━━━━━ Dataset records

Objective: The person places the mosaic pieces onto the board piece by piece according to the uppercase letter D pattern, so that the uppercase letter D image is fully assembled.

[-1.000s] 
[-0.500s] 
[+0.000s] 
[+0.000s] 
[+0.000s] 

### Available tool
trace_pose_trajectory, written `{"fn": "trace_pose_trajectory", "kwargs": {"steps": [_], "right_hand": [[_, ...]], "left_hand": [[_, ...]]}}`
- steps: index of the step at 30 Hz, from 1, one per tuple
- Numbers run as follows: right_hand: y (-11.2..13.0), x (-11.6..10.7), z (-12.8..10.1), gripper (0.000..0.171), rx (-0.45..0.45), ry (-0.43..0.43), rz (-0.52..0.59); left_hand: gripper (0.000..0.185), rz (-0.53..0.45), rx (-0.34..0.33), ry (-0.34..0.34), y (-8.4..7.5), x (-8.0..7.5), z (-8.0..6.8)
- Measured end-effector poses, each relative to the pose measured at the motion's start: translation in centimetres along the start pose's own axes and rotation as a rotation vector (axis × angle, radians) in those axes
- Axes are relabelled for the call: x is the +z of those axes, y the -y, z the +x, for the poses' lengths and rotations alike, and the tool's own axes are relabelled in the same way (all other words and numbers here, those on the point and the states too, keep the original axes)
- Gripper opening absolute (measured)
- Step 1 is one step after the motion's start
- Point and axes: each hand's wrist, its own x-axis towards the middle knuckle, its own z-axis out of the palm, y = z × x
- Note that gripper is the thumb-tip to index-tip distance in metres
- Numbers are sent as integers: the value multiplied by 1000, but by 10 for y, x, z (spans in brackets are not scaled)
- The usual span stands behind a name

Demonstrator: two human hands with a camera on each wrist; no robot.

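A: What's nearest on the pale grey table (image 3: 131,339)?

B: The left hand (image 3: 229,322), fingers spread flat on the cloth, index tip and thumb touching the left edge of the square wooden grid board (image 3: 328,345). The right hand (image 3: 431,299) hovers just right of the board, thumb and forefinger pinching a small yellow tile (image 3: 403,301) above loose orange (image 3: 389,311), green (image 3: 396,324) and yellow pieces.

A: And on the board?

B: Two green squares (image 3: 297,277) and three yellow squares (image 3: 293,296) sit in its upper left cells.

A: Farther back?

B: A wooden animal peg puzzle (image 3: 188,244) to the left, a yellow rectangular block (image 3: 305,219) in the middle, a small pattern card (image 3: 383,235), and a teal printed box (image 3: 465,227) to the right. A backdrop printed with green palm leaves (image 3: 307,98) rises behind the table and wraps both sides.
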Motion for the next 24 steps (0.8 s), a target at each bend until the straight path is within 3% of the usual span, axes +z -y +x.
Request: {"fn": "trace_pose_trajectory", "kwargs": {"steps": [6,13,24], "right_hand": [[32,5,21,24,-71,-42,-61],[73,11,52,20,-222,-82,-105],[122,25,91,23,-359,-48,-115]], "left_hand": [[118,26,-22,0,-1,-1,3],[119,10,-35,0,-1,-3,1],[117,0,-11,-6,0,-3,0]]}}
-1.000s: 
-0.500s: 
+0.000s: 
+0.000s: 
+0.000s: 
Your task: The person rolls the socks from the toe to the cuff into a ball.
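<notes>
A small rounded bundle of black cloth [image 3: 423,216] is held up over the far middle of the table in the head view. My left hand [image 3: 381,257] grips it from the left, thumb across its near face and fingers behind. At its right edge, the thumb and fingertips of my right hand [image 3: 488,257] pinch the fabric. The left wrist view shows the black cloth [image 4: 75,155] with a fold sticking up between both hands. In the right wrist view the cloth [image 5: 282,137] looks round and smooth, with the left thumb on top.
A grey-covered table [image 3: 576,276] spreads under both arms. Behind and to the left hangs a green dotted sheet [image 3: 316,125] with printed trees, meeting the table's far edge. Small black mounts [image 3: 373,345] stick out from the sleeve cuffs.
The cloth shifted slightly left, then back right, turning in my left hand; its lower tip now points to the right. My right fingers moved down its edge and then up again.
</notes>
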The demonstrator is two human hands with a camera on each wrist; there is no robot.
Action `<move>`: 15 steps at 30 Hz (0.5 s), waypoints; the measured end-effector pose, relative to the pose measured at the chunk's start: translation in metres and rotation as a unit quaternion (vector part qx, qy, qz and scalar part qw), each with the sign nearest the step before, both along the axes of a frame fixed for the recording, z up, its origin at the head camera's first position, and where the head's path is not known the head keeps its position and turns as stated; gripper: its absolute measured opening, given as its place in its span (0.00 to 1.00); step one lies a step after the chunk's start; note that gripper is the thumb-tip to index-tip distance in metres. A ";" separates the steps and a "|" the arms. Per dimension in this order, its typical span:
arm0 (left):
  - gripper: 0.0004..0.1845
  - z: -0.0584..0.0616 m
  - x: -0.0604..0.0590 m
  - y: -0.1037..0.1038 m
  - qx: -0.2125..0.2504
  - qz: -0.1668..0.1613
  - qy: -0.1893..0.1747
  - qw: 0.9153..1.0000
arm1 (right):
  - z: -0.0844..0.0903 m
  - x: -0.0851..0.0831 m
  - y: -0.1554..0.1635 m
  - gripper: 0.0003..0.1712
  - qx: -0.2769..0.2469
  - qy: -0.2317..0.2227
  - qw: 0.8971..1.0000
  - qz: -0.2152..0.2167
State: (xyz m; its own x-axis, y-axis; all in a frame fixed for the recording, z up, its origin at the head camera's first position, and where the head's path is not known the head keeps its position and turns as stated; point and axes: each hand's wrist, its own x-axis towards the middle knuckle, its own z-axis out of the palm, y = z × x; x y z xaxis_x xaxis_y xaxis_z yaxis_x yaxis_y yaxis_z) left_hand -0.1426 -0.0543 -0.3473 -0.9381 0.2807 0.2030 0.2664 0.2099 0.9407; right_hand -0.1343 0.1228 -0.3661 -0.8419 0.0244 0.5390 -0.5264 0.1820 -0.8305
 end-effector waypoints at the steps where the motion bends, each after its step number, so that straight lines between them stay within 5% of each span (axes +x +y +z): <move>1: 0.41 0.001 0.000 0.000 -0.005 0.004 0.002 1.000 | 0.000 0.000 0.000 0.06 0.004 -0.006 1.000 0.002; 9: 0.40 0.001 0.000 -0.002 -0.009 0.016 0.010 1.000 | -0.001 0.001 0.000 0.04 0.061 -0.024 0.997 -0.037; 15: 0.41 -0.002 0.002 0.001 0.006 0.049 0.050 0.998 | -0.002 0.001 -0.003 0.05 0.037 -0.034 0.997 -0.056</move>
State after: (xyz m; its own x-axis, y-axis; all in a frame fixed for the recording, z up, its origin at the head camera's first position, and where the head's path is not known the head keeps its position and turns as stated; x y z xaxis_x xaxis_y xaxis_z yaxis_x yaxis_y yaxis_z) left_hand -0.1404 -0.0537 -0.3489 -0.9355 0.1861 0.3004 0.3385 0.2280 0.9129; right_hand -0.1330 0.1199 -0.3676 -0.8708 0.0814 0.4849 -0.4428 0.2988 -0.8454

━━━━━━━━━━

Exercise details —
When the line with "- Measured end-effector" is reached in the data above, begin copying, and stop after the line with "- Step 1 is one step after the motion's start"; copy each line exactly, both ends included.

Exercise response —
- Measured end-effector poses, each relative to the pose measured at the motion's start: translation in centimetres along the start pose's own axes and rotation as a rotation vector (axis × angle, radians) in those axes
- Axes are relabelled for the call: x is the +z of those axes, y the -y, z the +x, for the poses' lengths and rotations alike, and the tool's own axes are relabelled in the same way (all other words and numbers here, those on the point and the states too, keep the original axes)
- Gripper opening absolute (measured)
- Step 1 is one step after the motion's start

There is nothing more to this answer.